Task objective: From the listing below, copy only the lines running from the line that contains "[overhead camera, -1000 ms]" to the line that contains "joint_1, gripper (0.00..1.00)", both included.

Material to process:
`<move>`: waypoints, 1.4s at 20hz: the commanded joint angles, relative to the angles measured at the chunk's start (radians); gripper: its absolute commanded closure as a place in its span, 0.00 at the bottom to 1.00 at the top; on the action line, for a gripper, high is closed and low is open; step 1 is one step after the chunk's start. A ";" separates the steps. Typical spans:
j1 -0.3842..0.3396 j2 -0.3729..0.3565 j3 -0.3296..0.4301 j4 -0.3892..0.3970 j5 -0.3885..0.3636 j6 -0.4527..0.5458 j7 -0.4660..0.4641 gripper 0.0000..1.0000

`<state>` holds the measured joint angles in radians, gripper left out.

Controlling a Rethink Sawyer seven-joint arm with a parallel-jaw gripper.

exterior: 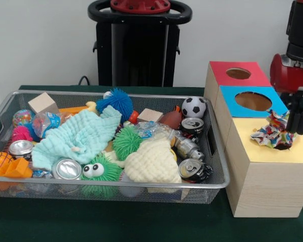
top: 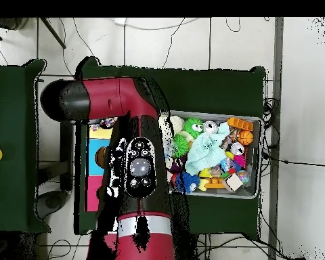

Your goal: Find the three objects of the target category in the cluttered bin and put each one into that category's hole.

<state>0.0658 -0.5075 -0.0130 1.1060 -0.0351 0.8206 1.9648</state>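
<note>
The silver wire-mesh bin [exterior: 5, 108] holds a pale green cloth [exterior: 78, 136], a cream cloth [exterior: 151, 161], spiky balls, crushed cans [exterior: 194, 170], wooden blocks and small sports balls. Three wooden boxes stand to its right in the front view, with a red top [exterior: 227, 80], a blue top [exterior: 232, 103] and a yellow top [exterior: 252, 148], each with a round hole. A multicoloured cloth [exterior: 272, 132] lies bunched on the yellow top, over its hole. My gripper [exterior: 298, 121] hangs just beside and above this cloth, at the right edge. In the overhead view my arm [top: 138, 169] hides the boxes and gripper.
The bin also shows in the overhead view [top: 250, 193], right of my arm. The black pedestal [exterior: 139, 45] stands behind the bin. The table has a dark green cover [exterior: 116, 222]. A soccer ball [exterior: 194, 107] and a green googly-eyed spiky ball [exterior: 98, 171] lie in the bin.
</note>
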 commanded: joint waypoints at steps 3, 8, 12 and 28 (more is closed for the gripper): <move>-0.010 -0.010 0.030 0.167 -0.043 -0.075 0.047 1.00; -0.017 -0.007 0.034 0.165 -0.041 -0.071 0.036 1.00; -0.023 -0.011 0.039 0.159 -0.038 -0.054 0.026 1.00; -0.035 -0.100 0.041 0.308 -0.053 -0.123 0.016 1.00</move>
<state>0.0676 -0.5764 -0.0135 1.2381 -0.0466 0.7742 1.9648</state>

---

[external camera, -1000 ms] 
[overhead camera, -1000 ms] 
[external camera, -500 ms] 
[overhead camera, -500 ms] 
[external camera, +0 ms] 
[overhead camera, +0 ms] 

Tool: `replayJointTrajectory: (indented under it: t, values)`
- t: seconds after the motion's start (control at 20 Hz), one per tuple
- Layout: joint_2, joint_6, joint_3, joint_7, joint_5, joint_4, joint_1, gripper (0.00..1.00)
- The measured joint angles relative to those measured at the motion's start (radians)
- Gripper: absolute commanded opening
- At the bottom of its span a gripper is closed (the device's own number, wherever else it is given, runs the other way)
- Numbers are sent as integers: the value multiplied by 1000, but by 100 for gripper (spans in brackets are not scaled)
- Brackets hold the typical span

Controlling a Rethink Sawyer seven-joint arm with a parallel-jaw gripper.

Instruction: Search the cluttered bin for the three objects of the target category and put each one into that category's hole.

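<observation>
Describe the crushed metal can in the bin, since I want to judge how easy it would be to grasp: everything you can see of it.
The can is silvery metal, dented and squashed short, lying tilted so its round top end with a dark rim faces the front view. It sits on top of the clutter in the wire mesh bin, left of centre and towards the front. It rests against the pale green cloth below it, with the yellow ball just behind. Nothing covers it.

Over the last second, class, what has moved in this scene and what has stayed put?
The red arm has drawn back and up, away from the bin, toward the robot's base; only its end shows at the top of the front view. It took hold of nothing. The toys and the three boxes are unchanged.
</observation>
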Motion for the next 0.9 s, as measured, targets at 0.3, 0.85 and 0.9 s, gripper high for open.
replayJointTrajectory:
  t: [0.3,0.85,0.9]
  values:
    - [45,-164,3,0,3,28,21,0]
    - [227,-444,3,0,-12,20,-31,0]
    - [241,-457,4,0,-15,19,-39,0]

Result of this task:
[overhead camera, -1000 ms] 
[external camera, -500 ms] 
[overhead camera, -500 ms] 
[external camera, +0 ms] 
[overhead camera, +0 ms] 

Tool: `replayJointTrajectory: (indented under it: t, values)`
- t: seconds after the motion's start (control at 20 Hz), one per tuple
- Layout: joint_2, joint_6, joint_3, joint_7, joint_5, joint_4, joint_1, gripper (0.00..1.00)

The exercise requires nothing further.